Depuis sa transplantation, un nouveau jour s'est levé sur la famille Lord de Yamachiche. On ne déballe pas ce genre de cadeau deux fois, admet M. Lord. Si bien qu'il entend prendre soin du don qu'il a reçu, sa vie, agrémentant chacune de ses phrases d'une reconnaissance palpable envers ceux qui lui ont donné cette deuxième chance. «Merci aux médecins, mais surtout merci au donneur», répète-t-il. «Avec mes nouveaux poumons, je suis millionnaire. La richesse, je l'ai, c'est la santé.»

«Je vois la vie différemment. Juste un moineau et je suis émerveillé. Je vois un char tout pourri et je le trouve beau pareil», lance-t-il non sans une pointe de poésie.

Un point de vue repris en écho par sa conjointe, Denise Yergeau.
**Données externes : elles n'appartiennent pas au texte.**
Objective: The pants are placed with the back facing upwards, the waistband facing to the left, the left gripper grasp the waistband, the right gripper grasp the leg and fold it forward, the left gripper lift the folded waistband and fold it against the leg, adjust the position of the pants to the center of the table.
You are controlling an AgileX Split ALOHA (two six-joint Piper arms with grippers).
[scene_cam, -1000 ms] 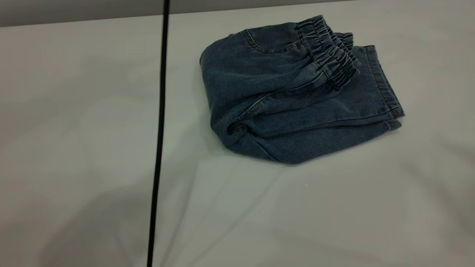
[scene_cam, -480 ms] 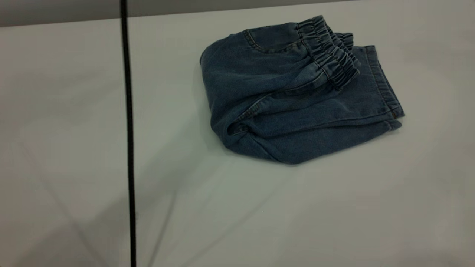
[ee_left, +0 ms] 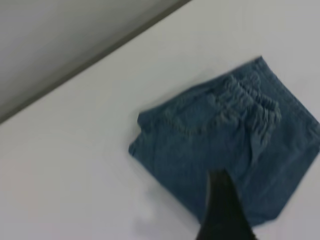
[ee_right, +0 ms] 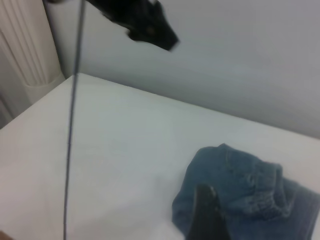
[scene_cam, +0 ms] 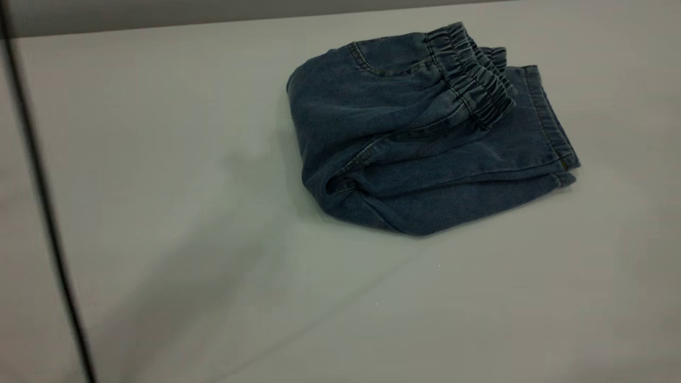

La femme avoue avoir goûté à toute la gamme des émotions depuis juillet dernier. «Quand j'ai appris qu'il allait recevoir sa greffe, ça l'air que j'avais l'air d'une poule pas de tête. Je suis venue le visage mauve tellement j'étais rouge», se rappelle-t-elle. «J'ai pris ma retraite le 5 juillet et mon chum était opéré le 10. C'est un beau cadeau de retraite.»

Lors de sa conférence, prononcée à brûle-pourpoint et sans préparation, M. Lord a martelé un seul message, ou presque: l'importance de signer sa carte de don d'organes, mais également d'informer ses proches et sa famille de son choix. Car il importe de rappeler que même si l'on paraphe cette carte, rien n'oblige la famille éplorée à respecter cette volonté. Les vivants auront toujours le dernier mot sur les morts. À ce propos, M. Lord se veut rassurant: selon son expérience, un immense respect entoure le prélèvement des organes. «Ce n'est pas de la charcuterie», image-t-il.

Olivia Lord a mis en place le souper-conférence dans le cadre d'un projet de fin d'année au Cégep de Trois-Rivières. Mais c'est surtout pour témoigner sa reconnaissance envers la Fondation des greffés pulmonaires du Québec qu'elle a réservé le sous-sol de l'église de Yamachiche, plein à craquer samedi. «On a dû refuser des gens», indique-t-elle, tant les billets se sont vendus comme des petits pains chauds.

«Avant la greffe, mon père avait de la misère à manger, se laver était une corvée. Maintenant, il ne court pas, mais presque, et ça fait quand même juste quatre mois qu'il a été opéré. Je me disais donc que j'étais, entre guillemets, redevable à la Fondation, car c'est aussi eux qui lui ont sauvé la vie. Si j'ai encore mon père, c'est grâce à eux.»

Avec ses poumons tout neufs, M. Lord compte bien la reprendre, sa vie, là où il l'avait laissée, en excluant cependant la cigarette de ses gestes quotidiens. C'est là, en somme, le second message qu'il a transmis, samedi, devant l'assemblée. «Je veux sensibiliser les gens pour qu'ils ne commettent pas les mêmes erreurs que moi. Quand j'étais jeune, les gens me disaient: porte un masque en travaillant. Ou bien: fumer, ce n'est pas bon. Je leur répondais: c'est ma vie à moi. Chaque personne veut faire sa vie et vivre ses propres expériences. Mais si je suis capable de faire allumer du monde, tant mieux», voire, dans ce cas précis, en faire éteindre quelques-uns.

«Un de mes oncles me disait que j'avais reçu un mandat, celui d'aider du monde. Alors si ma conférence a pu aider du monde, sauver des vies, tant mieux. C'est la plus belle chose que tu ne peux pas avoir, un don d'organe, la vie. Il n'y a pas de plus beau cadeau que ça.»